3. **Let's use variables:**
* Let 'x' be the number of vertices with degree 1.
* Let 'y' be the number of vertices with degree 3.
* We know x + y <= 15.
* Also we know that the sum of the degrees must be 28.
* Therefore 1 * x + 3 * y = 28.
4. **Solving for x and y:**
* From x + y <= 15, we get y <= 15 - x.
* From x + 3y = 28, we get y = (28 - x) / 3.
* We can say (28 - x) / 3 <= 15 - x
* 28 - x <= 45 - 3x
* 2x <= 17
* x <= 8.5
* Since x must be an integer, x <= 8.
* If x = 10, then y = 6, and 10 + 6 = 16. That would not be possible, as we only have 15 vertices.

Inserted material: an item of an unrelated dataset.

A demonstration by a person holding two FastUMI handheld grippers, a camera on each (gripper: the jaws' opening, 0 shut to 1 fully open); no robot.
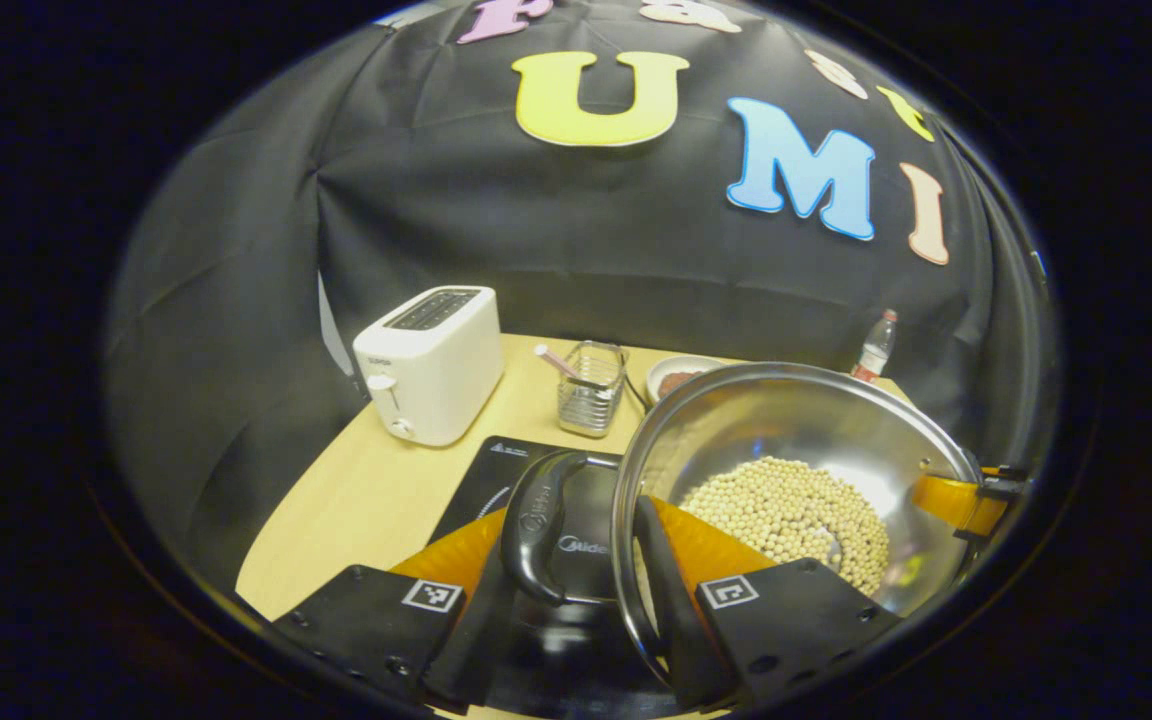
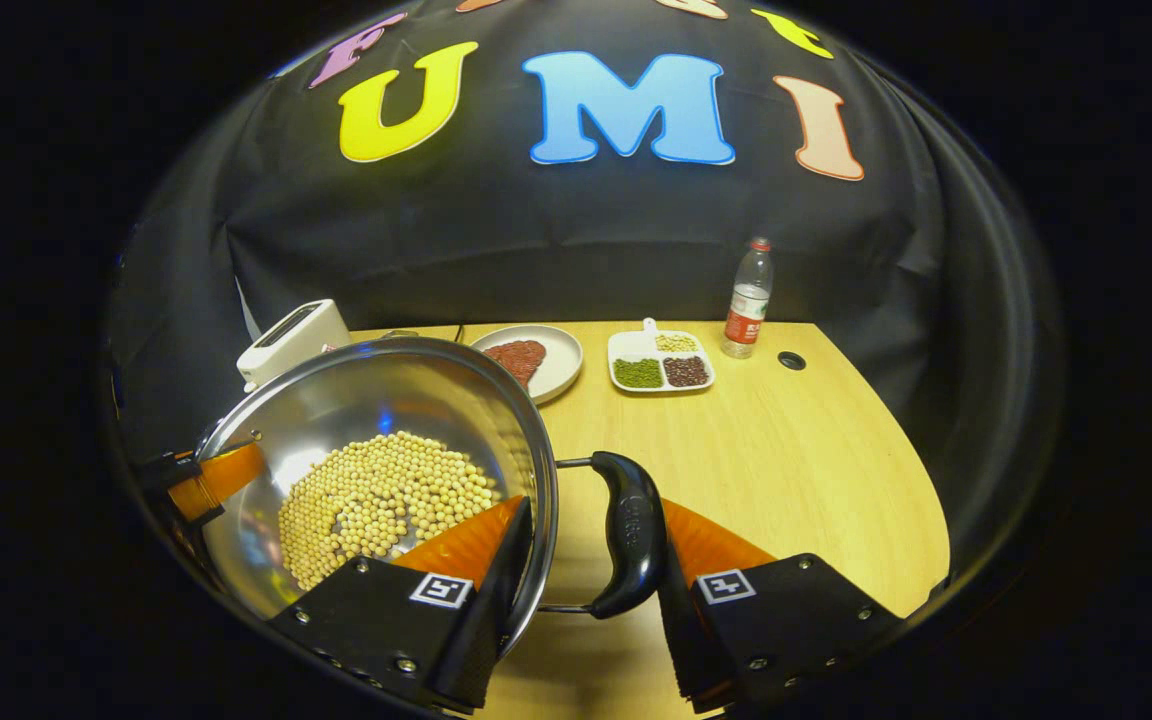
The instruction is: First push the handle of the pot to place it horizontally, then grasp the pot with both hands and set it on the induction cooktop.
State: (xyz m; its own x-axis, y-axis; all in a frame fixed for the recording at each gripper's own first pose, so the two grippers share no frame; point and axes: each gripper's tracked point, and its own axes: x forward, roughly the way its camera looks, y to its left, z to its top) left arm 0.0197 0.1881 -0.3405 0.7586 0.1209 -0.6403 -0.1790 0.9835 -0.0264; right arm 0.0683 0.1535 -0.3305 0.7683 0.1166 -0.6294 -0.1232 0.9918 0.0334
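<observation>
- The pot [image 2: 376,470] is shiny and has pale round beans [image 2: 381,500] in the bottom. It looks lifted up, held between both claws.
- The left gripper [image 1: 581,600] has one finger outside the left handle [image 1: 541,525] and one inside the pot's rim, so it straddles handle and rim. I cannot tell if both fingers press.
- The right gripper [image 2: 586,610] does the same at the right handle [image 2: 631,535]. I cannot tell if it squeezes either.
- I think the handle push is done and the two-handed grab is made. Setting the pot down is still left.
- In the left gripper view, the induction cooktop [image 1: 491,475] lies under the pot, toward 9 o'clock of it.
- In the same view, a toaster [image 1: 431,365] stands at 10 o'clock of the pot, and a wire basket [image 1: 591,390] at 11 o'clock.
- In the right gripper view, a plate [image 2: 561,375] sits at 1 o'clock of the pot. A split tray [image 2: 626,350] and a bottle [image 2: 748,300] sit farther right.
- The wooden table [image 2: 796,470] has black cloth behind it.
</observation>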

* If x = 11, then 11 + 3y = 28. 3y = 17, and y = 17/3. This is not a whole number, so that is not possible.
* If x = 10, then 10 + 3y = 28. 3y = 18. y = 6. 10 + 6 = 16. This is not possible.
* If x = 8, then 8 + 3y = 28. 3y = 20, y = 20/3. This does not work.
* If we try x = 10, then we have 10 vertices of degree 1. 5 vertices of degree 2.
* 10 * 1 + 5 * 2 = 20, which is less than 28. This is not possible.
* If we have 10 vertices of degree 1, we must have 5 remaining vertices. 10 + 5 = 15. The sum of the degrees is 10 + 3y.
* We need the sum of the degrees to be 28.
* 10 + 3y = 28. 3y = 18. y = 6.
* 10 + 6 = 16. This is not possible.
* Let's check 10 vertices of degree 1.
* Leaves = 10.
* Remaining vertices = 5.
* 10(1) + 5(3) = 25. This is less than 28.
* 10 vertices of degree one, and 5 vertices of degree 3.
* If we had 10 vertices of degree 1, we would need 6 vertices of degree 3. 10+6 = 16, which is too many.
* If we had 10 degree 1 vertices, and 5 degree 2 vertices, then we would have 20 degree total.
* We can have 10 vertices of degree 1.
**Answer:**
The maximum number of vertices of degree one that a binary tree with 15 vertices can have is 10.